## What you have to do
Only the lines from the first line of the material below to the line containing "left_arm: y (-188", inclusive, should be copied, each exactly as written.

## Dataset records
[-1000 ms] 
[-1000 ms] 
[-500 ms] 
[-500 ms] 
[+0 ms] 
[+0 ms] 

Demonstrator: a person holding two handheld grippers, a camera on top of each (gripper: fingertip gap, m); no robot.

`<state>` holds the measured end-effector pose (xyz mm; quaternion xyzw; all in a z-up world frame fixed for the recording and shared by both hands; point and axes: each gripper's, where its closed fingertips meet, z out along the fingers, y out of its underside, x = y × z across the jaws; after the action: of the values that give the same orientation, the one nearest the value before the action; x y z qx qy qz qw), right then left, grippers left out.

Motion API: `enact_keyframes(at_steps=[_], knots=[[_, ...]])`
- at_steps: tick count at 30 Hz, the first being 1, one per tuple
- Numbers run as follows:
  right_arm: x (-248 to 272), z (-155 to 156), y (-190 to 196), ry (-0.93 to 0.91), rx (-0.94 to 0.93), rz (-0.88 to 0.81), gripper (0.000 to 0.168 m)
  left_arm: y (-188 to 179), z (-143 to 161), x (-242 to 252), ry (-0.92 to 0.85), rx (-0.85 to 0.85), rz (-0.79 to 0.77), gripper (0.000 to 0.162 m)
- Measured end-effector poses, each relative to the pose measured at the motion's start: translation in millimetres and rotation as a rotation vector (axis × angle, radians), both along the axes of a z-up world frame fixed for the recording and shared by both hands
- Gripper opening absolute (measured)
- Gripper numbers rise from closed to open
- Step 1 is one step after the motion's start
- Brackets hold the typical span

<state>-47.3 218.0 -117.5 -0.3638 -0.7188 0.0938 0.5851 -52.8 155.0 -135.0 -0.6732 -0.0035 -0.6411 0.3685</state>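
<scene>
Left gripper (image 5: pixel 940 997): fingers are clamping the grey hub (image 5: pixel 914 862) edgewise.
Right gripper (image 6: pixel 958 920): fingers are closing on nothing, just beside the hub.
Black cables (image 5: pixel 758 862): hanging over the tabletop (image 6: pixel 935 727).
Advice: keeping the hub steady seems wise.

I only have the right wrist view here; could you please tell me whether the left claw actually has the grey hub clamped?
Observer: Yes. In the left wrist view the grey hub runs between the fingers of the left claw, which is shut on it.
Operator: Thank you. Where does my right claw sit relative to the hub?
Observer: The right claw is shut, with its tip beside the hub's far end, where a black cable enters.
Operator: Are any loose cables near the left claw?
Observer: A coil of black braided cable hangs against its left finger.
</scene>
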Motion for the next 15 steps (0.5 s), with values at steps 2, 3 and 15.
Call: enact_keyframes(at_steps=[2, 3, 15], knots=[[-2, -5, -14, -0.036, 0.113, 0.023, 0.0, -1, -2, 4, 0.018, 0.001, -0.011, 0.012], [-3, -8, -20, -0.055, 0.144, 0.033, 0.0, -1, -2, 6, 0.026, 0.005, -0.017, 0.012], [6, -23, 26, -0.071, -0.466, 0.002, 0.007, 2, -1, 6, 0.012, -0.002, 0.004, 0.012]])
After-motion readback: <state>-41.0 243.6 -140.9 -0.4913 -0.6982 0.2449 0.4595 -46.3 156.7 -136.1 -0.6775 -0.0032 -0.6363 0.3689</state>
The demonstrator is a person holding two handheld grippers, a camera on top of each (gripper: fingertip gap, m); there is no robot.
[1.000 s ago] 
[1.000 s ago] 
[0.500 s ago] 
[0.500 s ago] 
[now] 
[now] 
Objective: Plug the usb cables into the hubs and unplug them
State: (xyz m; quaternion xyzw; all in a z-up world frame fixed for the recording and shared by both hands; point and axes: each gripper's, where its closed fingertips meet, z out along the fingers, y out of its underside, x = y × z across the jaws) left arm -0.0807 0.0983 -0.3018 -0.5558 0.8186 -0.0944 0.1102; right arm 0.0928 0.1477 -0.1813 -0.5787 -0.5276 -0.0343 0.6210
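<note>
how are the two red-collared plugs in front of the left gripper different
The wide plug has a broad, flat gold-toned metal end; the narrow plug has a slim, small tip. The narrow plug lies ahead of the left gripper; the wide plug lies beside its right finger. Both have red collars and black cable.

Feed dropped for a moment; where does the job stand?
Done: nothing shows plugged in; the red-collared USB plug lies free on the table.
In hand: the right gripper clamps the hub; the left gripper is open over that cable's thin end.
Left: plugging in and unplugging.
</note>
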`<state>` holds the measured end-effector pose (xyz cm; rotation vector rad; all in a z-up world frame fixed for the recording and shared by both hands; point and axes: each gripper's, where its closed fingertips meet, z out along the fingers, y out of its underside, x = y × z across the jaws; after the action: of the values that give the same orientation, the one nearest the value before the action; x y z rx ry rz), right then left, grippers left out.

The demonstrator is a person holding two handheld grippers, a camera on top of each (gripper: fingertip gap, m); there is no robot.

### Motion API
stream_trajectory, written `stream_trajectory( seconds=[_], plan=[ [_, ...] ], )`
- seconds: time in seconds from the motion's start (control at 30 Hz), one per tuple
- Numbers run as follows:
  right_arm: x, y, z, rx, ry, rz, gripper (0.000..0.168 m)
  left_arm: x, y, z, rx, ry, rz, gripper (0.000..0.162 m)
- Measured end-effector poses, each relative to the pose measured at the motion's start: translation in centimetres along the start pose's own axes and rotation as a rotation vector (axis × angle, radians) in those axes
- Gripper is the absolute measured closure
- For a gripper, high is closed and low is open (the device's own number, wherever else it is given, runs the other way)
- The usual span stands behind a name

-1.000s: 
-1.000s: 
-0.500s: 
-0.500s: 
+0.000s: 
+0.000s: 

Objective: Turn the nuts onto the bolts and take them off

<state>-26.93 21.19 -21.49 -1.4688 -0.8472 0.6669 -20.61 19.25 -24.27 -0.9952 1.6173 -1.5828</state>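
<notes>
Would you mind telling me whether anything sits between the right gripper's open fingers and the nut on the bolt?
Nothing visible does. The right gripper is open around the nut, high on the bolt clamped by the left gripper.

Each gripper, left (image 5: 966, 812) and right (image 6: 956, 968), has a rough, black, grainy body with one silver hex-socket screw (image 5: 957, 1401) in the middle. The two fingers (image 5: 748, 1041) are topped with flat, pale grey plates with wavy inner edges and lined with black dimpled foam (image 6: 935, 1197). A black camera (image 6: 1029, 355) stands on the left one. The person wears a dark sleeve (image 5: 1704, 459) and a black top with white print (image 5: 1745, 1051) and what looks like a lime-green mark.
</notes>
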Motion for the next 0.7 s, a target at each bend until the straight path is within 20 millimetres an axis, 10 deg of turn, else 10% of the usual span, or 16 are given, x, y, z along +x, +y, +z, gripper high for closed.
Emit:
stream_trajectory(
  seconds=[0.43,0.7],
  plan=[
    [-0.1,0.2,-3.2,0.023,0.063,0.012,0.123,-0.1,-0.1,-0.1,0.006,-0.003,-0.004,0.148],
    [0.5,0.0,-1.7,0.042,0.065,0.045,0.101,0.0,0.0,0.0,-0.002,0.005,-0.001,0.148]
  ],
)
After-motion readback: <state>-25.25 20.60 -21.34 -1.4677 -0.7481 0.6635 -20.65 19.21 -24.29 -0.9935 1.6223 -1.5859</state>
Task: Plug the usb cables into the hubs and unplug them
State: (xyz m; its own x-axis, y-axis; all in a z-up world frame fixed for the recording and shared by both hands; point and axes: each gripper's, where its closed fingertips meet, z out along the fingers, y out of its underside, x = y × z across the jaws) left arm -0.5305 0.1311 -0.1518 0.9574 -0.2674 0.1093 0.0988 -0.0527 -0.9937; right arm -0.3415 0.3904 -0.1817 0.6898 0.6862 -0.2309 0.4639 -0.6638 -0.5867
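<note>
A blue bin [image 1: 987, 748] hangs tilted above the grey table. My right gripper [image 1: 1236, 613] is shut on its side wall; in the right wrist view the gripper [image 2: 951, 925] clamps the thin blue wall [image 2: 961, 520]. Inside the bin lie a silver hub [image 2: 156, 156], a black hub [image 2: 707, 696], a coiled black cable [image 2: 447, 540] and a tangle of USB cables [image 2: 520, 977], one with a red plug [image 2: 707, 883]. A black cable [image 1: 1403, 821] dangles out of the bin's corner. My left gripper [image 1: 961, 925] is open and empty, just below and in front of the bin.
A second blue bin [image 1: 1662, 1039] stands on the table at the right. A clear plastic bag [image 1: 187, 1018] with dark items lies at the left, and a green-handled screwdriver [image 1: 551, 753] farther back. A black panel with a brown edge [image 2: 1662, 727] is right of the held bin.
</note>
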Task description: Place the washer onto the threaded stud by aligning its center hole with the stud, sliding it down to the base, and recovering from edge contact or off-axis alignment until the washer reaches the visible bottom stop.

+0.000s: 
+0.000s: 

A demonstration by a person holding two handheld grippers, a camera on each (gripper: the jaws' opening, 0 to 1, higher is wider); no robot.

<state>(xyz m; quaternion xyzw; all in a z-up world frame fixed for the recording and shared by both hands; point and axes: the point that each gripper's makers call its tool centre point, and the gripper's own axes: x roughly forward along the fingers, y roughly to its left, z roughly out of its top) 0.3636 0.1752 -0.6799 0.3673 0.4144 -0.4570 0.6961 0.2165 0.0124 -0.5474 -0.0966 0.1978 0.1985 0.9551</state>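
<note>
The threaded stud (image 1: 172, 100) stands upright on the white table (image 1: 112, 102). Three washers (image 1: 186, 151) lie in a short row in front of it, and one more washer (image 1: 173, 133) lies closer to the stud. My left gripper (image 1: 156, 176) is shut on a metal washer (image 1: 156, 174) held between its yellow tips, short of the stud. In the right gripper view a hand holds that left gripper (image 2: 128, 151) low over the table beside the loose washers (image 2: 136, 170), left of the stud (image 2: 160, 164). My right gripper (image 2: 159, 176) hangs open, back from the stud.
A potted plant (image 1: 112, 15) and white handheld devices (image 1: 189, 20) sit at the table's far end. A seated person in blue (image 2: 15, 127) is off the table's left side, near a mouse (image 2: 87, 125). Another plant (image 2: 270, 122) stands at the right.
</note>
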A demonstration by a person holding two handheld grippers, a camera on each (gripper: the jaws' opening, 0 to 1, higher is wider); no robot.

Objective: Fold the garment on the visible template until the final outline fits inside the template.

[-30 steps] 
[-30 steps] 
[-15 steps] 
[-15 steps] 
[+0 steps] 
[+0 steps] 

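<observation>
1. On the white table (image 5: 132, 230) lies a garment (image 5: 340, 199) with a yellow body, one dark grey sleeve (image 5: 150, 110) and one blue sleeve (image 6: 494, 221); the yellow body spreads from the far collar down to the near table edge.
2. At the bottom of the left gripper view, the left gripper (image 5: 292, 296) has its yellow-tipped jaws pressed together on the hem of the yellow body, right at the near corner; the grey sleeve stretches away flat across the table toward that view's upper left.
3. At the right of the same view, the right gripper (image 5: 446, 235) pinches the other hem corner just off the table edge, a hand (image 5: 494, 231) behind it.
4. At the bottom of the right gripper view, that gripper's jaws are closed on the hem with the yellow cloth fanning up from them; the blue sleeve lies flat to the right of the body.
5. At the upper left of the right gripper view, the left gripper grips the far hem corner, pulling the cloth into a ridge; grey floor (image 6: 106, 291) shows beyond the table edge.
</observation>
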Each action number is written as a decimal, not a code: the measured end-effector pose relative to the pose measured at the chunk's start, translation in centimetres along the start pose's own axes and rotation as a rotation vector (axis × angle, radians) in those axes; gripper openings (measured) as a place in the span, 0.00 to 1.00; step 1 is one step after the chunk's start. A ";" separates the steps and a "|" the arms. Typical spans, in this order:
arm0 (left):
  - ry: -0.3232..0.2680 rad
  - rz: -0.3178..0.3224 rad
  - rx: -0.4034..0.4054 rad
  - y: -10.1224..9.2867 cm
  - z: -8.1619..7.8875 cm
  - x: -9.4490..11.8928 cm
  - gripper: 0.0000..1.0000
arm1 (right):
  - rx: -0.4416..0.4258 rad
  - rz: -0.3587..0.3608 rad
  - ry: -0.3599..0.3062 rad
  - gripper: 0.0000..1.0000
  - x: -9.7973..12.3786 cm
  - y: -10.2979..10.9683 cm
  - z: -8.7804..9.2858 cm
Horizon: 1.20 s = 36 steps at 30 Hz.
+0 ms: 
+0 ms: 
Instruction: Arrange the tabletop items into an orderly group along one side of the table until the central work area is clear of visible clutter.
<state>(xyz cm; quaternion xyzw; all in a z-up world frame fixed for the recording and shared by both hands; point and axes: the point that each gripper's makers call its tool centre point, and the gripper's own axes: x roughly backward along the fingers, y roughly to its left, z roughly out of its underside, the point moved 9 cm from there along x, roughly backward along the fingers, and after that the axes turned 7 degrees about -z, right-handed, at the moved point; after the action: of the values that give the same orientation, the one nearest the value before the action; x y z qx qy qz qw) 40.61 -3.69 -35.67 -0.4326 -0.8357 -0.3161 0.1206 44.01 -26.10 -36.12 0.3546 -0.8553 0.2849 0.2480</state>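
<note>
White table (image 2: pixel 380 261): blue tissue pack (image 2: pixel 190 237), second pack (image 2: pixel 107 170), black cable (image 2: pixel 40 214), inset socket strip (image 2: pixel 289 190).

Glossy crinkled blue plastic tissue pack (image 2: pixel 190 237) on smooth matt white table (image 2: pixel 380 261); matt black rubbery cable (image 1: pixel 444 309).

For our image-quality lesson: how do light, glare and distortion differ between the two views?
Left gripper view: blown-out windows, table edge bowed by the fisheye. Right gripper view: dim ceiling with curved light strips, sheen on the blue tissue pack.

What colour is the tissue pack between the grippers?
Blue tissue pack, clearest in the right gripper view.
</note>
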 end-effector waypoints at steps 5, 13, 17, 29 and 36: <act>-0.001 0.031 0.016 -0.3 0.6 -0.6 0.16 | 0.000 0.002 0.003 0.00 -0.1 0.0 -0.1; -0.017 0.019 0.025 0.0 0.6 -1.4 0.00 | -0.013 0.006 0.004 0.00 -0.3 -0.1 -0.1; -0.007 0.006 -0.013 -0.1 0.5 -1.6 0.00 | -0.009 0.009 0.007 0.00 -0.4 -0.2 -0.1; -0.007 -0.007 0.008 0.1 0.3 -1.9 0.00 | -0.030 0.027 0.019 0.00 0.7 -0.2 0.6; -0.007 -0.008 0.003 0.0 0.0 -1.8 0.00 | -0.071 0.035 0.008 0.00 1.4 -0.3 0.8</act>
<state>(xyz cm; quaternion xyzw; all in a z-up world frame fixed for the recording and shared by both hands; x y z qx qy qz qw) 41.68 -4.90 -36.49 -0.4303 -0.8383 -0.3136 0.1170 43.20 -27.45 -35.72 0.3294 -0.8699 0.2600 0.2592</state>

## Output for this exercise
[-1000 ms] 
[-1000 ms] 
[-500 ms] 
[-500 ms] 
[+0 ms] 
[+0 ms] 

Demonstrator: a person holding two handheld grippers, a camera on top of each (gripper: fingertip gap, m); no robot.

`<state>` holds the measured end-effector pose (xyz mm; quaternion xyzw; all in a z-up world frame fixed for the recording and shared by both hands; point and axes: each gripper's, where its closed fingertips meet, z out along the fingers, y out of its underside, x = y × z across the jaws; after the action: of the values that give the same orientation, the one nearest the value before the action; x y z qx qy qz qw), right then left, grippers left out.

Motion API: `enact_keyframes(at_steps=[_], knots=[[_, ...]])`
- at_steps: tick count at 30 Hz, the first being 1, one per tuple
- Numbers run as follows:
  right_arm: x (-248 to 272), z (-155 to 156), y (-190 to 196), ry (-0.93 to 0.91), rx (-0.94 to 0.93), rz (-0.88 to 0.81), gripper (0.000 to 0.168 m)
  left_arm: y (-188 to 179), z (-143 to 161), x (-242 to 252), ry (-0.92 to 0.85), rx (-0.85 to 0.85), rz (-0.79 to 0.77), gripper (0.000 to 0.162 m)

The exercise contains nothing more.